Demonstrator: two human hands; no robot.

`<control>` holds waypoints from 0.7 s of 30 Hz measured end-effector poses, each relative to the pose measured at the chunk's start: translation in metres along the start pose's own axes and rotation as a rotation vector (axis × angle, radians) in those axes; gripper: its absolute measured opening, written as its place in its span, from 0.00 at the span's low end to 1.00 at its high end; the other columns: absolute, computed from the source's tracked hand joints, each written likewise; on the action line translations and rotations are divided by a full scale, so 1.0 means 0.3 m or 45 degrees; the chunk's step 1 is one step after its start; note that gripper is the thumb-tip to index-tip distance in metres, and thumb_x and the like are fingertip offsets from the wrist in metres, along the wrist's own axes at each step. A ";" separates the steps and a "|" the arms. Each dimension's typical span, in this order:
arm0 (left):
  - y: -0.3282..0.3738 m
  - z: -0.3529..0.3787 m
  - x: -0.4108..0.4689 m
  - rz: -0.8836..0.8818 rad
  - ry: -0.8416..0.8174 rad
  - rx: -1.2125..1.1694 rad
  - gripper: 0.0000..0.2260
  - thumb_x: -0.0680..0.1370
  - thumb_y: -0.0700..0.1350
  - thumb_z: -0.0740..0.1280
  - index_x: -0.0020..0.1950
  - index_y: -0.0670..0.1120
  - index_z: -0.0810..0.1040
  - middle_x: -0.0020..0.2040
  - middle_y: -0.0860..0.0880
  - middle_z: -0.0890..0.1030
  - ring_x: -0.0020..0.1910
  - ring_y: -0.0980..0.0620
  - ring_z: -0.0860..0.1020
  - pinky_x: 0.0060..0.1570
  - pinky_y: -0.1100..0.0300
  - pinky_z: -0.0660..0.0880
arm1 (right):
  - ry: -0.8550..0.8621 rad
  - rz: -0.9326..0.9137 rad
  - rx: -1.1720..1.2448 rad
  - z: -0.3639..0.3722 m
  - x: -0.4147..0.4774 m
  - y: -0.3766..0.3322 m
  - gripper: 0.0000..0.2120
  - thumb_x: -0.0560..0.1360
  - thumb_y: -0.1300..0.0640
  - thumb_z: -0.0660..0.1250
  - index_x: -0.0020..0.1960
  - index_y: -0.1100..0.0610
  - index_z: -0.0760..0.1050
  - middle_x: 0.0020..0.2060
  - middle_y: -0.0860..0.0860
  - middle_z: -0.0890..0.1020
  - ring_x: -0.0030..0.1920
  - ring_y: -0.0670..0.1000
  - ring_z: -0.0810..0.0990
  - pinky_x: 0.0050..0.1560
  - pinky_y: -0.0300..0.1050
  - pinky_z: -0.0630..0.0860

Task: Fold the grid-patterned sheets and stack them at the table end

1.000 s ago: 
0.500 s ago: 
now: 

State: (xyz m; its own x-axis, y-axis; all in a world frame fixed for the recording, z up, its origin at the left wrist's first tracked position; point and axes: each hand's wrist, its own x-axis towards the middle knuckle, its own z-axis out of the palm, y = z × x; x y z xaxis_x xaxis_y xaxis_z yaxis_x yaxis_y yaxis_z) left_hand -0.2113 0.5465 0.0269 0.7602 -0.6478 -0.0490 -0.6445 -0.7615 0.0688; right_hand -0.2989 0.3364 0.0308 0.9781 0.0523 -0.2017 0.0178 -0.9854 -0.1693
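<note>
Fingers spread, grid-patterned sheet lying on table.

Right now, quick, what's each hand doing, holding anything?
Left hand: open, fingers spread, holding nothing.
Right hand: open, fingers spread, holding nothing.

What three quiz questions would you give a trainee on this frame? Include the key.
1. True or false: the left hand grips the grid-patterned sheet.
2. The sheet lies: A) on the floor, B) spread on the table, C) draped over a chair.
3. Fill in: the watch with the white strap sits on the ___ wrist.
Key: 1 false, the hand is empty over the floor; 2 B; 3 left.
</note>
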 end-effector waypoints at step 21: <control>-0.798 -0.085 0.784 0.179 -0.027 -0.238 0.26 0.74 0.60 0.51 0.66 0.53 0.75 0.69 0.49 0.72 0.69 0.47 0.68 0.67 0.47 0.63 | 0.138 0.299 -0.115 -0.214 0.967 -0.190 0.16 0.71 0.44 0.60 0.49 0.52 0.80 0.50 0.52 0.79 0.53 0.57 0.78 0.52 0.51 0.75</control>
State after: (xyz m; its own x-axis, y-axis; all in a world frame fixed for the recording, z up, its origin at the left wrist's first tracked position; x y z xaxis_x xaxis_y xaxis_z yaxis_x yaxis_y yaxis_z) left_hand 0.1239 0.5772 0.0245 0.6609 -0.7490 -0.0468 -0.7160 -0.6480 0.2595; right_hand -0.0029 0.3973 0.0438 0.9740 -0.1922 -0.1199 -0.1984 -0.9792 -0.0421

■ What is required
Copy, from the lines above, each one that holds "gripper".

■ Response area
`<control>` holds waypoints from 0.7 s of 30 Hz measured end-effector poses, each relative to the pose measured at the chunk's start: translation in metres along the start pose's own axes and rotation as a rotation vector (axis × angle, radians) in those axes; gripper: its absolute measured opening, written as its place in its span, from 0.00 at the span's low end to 1.00 at its high end; the other columns: absolute, computed from the source's tracked hand joints, each written likewise; on the action line translations and rotations are divided by a full scale, so 1.0 means 0.3 m or 45 degrees; the chunk's step 1 is one step after its start; note that gripper is the thumb-tip to index-tip distance in metres, and thumb_x and the like are fingertip offsets from the wrist in metres, along the wrist's own axes at each step. A ";" separates the steps and a "|" the arms. Each dimension's typical span, in this order:
  - gripper: 0.0000..0.2260
  - gripper: 0.0000..0.2120

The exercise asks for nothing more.